脳卒中の後遺症に対してはリハビリや再発防止の薬物治療が主流となっています。

麻痺、言語障害、認知障害などに対してはリハビリをすることで回復を試みます。現在の医療現場では様々な新しい手法が登場しています。例えばロボットで補助をしたり負荷をかけたりする方法や、脳を磁気で刺激する脳磁気刺激などが進められています。

実際リハビリは後遺症に効果的なのでしょうか?

実はリハビリをすることが、どれくらい回復につながるかというのは明確には示されていません。また後遺症が回復するメカニズムも解明されているわけではないのです。
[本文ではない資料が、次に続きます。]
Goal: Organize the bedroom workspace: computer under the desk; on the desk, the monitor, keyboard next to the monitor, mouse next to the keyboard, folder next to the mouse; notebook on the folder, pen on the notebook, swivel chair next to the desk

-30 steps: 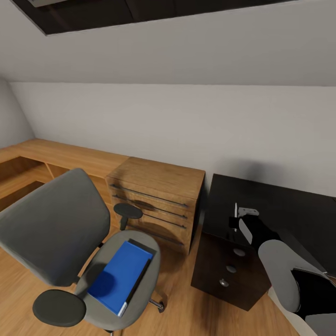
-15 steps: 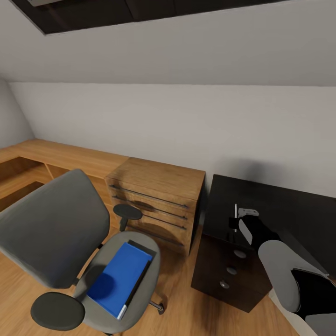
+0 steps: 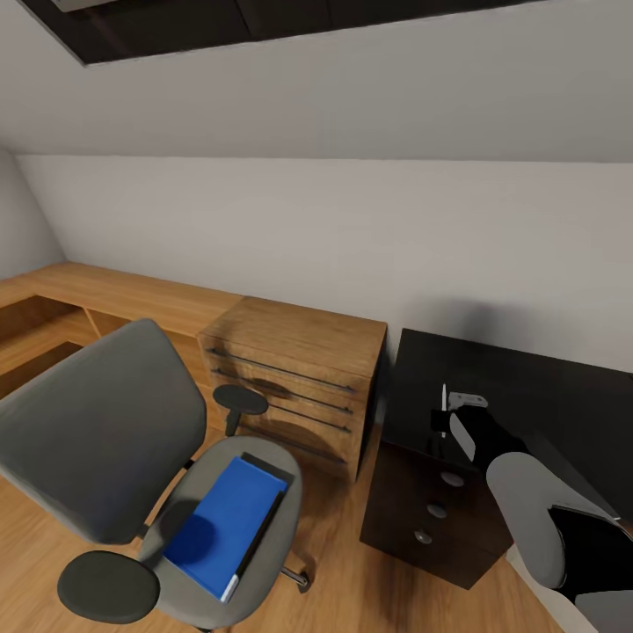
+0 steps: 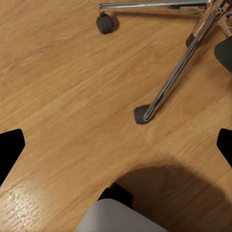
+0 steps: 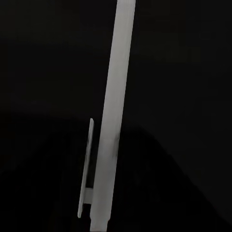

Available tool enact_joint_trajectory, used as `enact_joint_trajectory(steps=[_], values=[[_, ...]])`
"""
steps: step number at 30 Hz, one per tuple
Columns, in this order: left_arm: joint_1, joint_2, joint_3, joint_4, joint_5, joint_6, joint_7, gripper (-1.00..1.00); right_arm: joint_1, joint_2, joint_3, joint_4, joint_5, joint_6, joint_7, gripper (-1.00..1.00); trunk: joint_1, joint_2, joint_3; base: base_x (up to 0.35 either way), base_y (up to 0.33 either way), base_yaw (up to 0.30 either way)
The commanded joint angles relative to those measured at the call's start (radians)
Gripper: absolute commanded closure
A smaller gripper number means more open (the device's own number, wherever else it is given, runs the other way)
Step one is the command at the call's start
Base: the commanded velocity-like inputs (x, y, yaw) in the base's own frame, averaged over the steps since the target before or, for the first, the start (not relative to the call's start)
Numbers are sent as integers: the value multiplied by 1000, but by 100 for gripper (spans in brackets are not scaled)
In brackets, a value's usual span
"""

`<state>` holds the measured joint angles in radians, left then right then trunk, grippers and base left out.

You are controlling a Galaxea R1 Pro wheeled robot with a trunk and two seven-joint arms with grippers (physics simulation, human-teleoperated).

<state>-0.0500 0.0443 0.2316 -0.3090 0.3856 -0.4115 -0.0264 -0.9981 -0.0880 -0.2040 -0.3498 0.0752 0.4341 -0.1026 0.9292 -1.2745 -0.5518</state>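
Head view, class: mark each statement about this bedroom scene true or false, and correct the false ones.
1. The blue folder lies on the swivel chair seat. True.
2. The right gripper holds a pen above the black desk. True.
3. The folder lies on the desk. False: it is on the chair.
4. The wooden dresser stands right of the desk. False: left of it.
5. The chair stands on carpet. False: on wooden floor.

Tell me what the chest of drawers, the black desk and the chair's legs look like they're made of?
The chest of drawers looks like light wood: warm brown with visible grain, matte, with thin dark bar handles. The desk has a smooth black top with a slight sheen, possibly laminate or painted board; the render leaves that open. The swivel chair stands on legs that look like polished chrome, bright and mirror-like.
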Motion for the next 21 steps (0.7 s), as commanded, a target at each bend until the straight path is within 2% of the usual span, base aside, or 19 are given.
enact_joint_trajectory(steps=[1,13,21], values=[[0,0,-2,1,9,-3,-3,-100,0,1,-6,-2,8,5,1,-100,0,-1,-1,0,0,0],[0,0,-2,1,9,-3,-3,-100,0,1,-6,-2,7,5,1,-100,0,-1,-1,0,0,0],[0,0,-2,1,9,-3,-3,-100,0,1,-8,-21,6,5,0,-100,-31,55,24,0,0,0]])
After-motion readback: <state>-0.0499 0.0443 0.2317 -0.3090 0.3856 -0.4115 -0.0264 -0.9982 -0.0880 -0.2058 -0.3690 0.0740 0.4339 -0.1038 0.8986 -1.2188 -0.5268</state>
現時点では、リハビリの期間が約6ヵ月を超える場合だと、それ以上の回復を望むことはなかなか難しいと言われています。 リハビリの目的は、後遺症を改善しつつよりよい日常生活を送ることです。リハビリのゴールは障害を受ける前の状態に戻すことではありません。それぞれの後遺症を可能な範囲で回復させてよりよい日常生活を送ることです

脳卒中の後遺症への理解を深めて日常生活でも意識してみましょう

今回は脳卒中の概要と後遺症やリハビリについて説明してきました。脳卒中は誰でもかかる可能性があります。

また、後遺症を抱える人は様々な苦悩を抱えています。立場に沿った対応が取れるように知識を身につけておきましょう!